Extract the lines from the first line of the records below through the line containing "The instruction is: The", inclusive, and reproduce them exactly as written.
The records Start Marker
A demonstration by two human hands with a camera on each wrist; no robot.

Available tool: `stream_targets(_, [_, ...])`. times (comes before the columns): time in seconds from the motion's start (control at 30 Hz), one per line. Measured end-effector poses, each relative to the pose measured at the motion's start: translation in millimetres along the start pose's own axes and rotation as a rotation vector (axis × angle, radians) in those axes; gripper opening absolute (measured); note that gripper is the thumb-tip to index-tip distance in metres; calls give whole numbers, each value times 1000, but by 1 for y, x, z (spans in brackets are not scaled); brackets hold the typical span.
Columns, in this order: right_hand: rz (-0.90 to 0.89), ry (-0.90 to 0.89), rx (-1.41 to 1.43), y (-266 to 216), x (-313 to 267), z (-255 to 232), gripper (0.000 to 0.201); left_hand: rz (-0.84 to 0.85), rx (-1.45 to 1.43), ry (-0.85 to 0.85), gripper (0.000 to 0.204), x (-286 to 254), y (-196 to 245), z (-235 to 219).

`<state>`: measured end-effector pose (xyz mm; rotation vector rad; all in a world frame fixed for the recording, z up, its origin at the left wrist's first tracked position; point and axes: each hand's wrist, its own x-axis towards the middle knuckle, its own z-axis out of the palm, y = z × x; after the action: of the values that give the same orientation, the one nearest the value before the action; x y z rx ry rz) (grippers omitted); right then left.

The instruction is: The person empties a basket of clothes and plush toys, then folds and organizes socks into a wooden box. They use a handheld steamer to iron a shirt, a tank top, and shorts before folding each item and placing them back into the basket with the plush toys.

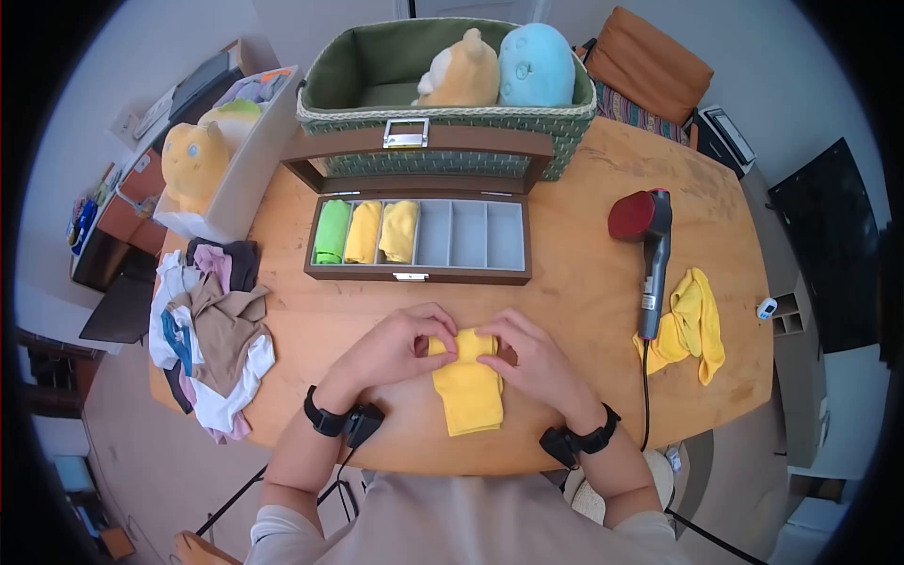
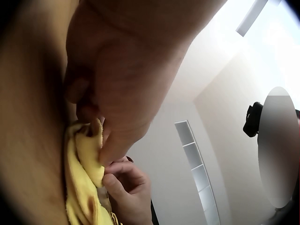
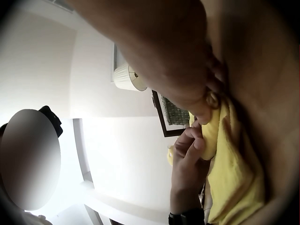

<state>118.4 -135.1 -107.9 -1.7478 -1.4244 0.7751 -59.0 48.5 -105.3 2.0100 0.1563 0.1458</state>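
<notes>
A soft yellow cloth (image 1: 473, 400), sock-like in shape, lies on the table in front of me with its far end rolled over. My left hand (image 1: 411, 341) pinches the left side of that roll between thumb and fingers. On the roll's right side, my right hand (image 1: 527, 356) pinches it the same way. Both wrist views show the thumbs and fingers at the rolled end, the rest of the cloth (image 3: 236, 183) hanging in loose layers. Beyond the hands stands a brown compartment box (image 1: 419, 274), lid raised, holding a green roll (image 1: 330, 232) and two yellow rolls (image 1: 363, 233).
Crumpled clothes (image 1: 226, 330) lie at left. On the right are a handheld steamer-like device (image 1: 654, 245) with a cord and another yellow cloth (image 1: 695, 325). A woven basket (image 1: 565, 141) with plush toys and a white bin (image 1: 250, 179) stand at the back.
</notes>
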Motion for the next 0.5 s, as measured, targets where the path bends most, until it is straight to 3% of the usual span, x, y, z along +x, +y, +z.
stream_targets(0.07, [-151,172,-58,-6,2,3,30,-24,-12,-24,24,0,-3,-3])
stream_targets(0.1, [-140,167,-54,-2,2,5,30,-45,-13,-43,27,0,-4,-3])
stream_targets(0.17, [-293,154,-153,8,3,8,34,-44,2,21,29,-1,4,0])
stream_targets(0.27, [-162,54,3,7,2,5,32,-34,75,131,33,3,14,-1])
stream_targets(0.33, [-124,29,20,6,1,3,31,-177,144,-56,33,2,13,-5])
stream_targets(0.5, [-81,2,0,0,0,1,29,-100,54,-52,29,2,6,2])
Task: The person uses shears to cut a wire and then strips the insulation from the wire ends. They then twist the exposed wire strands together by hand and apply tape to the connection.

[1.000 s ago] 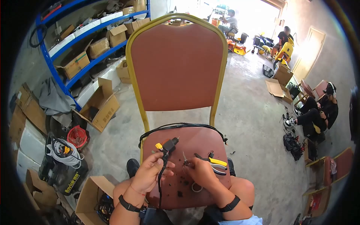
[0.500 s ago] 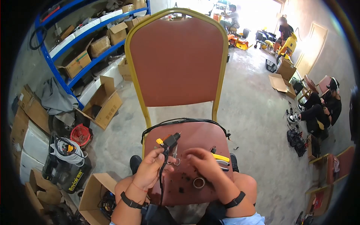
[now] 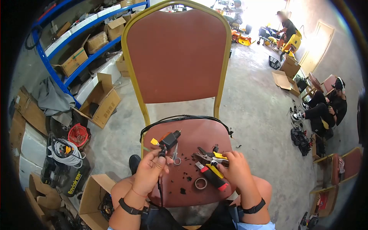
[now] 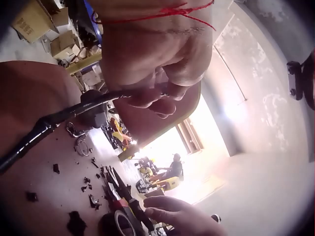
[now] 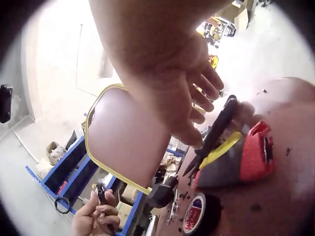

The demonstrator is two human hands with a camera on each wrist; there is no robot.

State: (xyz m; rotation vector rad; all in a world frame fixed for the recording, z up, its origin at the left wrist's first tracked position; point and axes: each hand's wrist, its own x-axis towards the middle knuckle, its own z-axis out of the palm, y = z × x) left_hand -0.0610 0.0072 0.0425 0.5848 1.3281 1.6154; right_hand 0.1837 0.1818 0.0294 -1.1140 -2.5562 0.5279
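Note:
My left hand (image 3: 149, 172) pinches a black tape-wrapped cable (image 4: 49, 123) between thumb and fingers, left of the chair seat's middle. A yellow connector (image 3: 154, 141) shows just above the fingertips. Behind it on the seat lies a black boxy tool (image 3: 170, 140) with an orange part and a thin tip. Small scissors (image 3: 176, 158) lie beside that hand. At the right, my right hand (image 3: 238, 172) has its fingers loosely bent over the yellow-handled pliers (image 3: 207, 156), thumb at a handle. A red and black utility knife (image 3: 213, 178) lies against the pliers.
A tape roll (image 3: 201, 184) and black scraps (image 3: 183, 190) lie on the red chair seat (image 3: 172, 199). Coiled black cable (image 3: 184, 117) runs along its back edge. An open carton (image 3: 90, 199) stands at the left knee. Another person (image 3: 333, 103) sits at the right.
My right hand has let go of the scissors, which now lie on the seat, and has moved right to the pliers. The utility knife has come into view. My left hand keeps the cable.

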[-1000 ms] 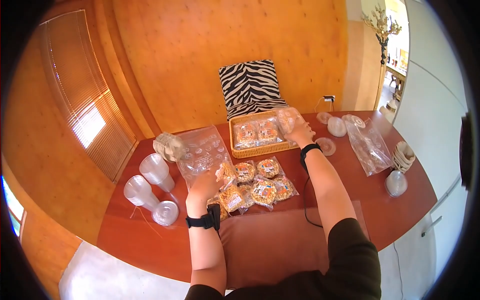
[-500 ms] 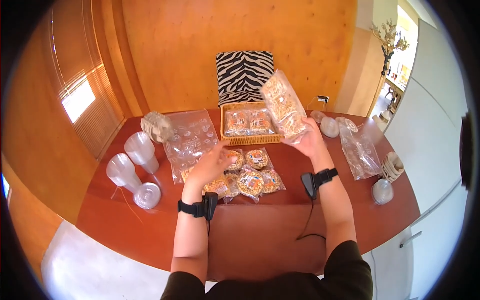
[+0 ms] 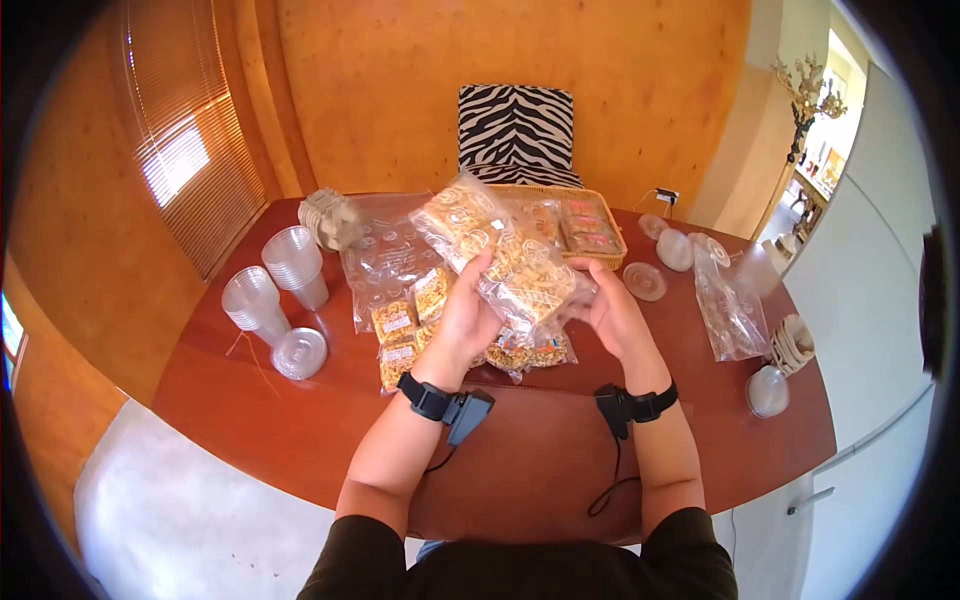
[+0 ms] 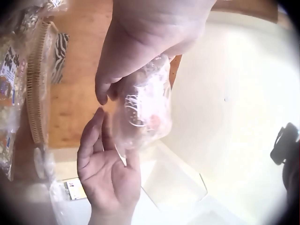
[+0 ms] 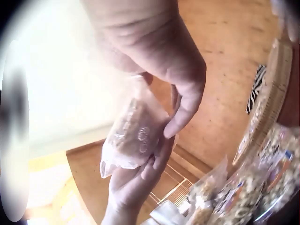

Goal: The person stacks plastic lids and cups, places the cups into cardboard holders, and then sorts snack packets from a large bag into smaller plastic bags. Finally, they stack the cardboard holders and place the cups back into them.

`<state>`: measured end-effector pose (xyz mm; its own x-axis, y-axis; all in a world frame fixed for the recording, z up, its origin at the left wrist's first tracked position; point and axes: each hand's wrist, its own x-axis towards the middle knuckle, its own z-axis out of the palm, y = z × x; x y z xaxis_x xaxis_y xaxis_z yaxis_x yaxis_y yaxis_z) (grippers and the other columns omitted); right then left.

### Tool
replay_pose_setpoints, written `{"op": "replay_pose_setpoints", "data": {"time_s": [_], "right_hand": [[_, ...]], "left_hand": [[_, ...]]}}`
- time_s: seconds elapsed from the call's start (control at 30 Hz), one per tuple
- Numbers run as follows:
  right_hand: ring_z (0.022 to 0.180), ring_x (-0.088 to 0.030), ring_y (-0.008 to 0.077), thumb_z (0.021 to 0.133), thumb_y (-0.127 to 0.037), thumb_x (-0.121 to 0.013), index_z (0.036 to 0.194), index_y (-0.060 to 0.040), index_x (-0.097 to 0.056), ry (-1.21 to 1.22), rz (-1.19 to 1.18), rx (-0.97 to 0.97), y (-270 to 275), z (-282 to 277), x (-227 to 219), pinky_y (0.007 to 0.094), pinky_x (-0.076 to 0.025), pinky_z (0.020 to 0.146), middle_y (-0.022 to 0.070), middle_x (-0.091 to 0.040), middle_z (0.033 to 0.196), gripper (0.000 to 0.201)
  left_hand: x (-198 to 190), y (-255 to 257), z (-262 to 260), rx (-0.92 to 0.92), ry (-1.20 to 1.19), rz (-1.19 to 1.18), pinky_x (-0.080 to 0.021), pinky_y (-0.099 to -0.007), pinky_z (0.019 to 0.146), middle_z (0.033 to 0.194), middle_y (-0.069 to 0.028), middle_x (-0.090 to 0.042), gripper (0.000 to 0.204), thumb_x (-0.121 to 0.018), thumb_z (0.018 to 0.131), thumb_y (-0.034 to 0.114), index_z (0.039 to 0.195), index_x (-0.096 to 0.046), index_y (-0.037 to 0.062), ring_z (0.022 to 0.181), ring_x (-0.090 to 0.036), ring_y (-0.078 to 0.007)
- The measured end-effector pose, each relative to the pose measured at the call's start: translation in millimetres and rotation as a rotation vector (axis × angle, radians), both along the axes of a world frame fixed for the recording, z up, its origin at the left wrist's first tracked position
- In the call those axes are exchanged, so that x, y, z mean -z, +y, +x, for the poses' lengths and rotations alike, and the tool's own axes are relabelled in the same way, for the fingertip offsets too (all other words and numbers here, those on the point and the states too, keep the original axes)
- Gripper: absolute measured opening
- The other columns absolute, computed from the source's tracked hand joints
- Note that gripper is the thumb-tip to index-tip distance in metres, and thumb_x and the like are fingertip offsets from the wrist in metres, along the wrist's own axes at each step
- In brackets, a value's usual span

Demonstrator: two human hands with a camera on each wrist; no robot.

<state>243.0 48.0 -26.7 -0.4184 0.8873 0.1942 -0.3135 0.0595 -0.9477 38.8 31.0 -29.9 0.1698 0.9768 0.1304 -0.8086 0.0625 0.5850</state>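
Above the table, both hands hold a long clear printed bag of pale, crinkly snack cakes (image 3: 510,260), tilted down to the right. My left hand (image 3: 468,320) supports its lower side, thumb over the top face. At the bag's right end, my right hand (image 3: 618,315) grips the plastic between thumb and fingers. The right wrist view shows the bag (image 5: 133,136) between both hands, with the left palm under it. Below lie several packaged round snack cakes (image 3: 540,352) and square snack packs (image 3: 395,320), partly hidden by the bag and left arm.
Behind the bag stands a wicker basket (image 3: 618,235) with packaged snacks. Stacked clear cups (image 3: 292,262) and a pulp-coloured stack (image 3: 330,220) are at the left, near a flat clear bag (image 3: 375,265). Clear lids (image 3: 645,282), an empty-looking bag (image 3: 728,310) and tubs (image 3: 768,392) lie right.
The right hand lifted the long bag from the basket's right side and brought it toward the body. The left hand left the snack packs on the table and took hold of the bag.
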Motion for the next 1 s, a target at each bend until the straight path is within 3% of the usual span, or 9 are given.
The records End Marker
_Task solution_
A demonstration by two human hands with a camera on each wrist; no robot.

Available tool: `stream_targets(_, [_, ...])`. times (comes before the columns): time in seconds from the motion's start (control at 30 Hz), one per line. Measured end-effector poses, each relative to the pose measured at the motion's start: translation in millimetres along the start pose's own axes and rotation as a rotation vector (axis × angle, radians) in those axes; gripper opening absolute (measured); note that gripper is the thumb-tip to index-tip distance in metres; calls give whole numbers, each value times 1000, but by 1 for y, x, z (spans in brackets are not scaled); brackets hold the typical span.
Columns, in this order: right_hand: rz (-0.90 to 0.89), ry (-0.90 to 0.89), rx (-1.41 to 1.43), y (-266 to 216), x (-313 to 267), z (-255 to 232), gripper (0.000 to 0.201); left_hand: rz (-0.84 to 0.85), rx (-1.45 to 1.43), ry (-0.85 to 0.85), gripper (0.000 to 0.204), x (-286 to 254), y (-196 to 245), z (-235 to 219).

`<state>`: measured end-effector pose (xyz mm; rotation vector rad; all in a world frame fixed for the recording, z up, its origin at the left wrist's first tracked position; point and axes: each hand's wrist, its own x-axis towards the middle knuckle, its own z-axis out of the palm, y = z × x; after the action: of the values that give the same orientation, the one nearest the value before the action; x y z rx ry rz) (grippers omitted); right then left.

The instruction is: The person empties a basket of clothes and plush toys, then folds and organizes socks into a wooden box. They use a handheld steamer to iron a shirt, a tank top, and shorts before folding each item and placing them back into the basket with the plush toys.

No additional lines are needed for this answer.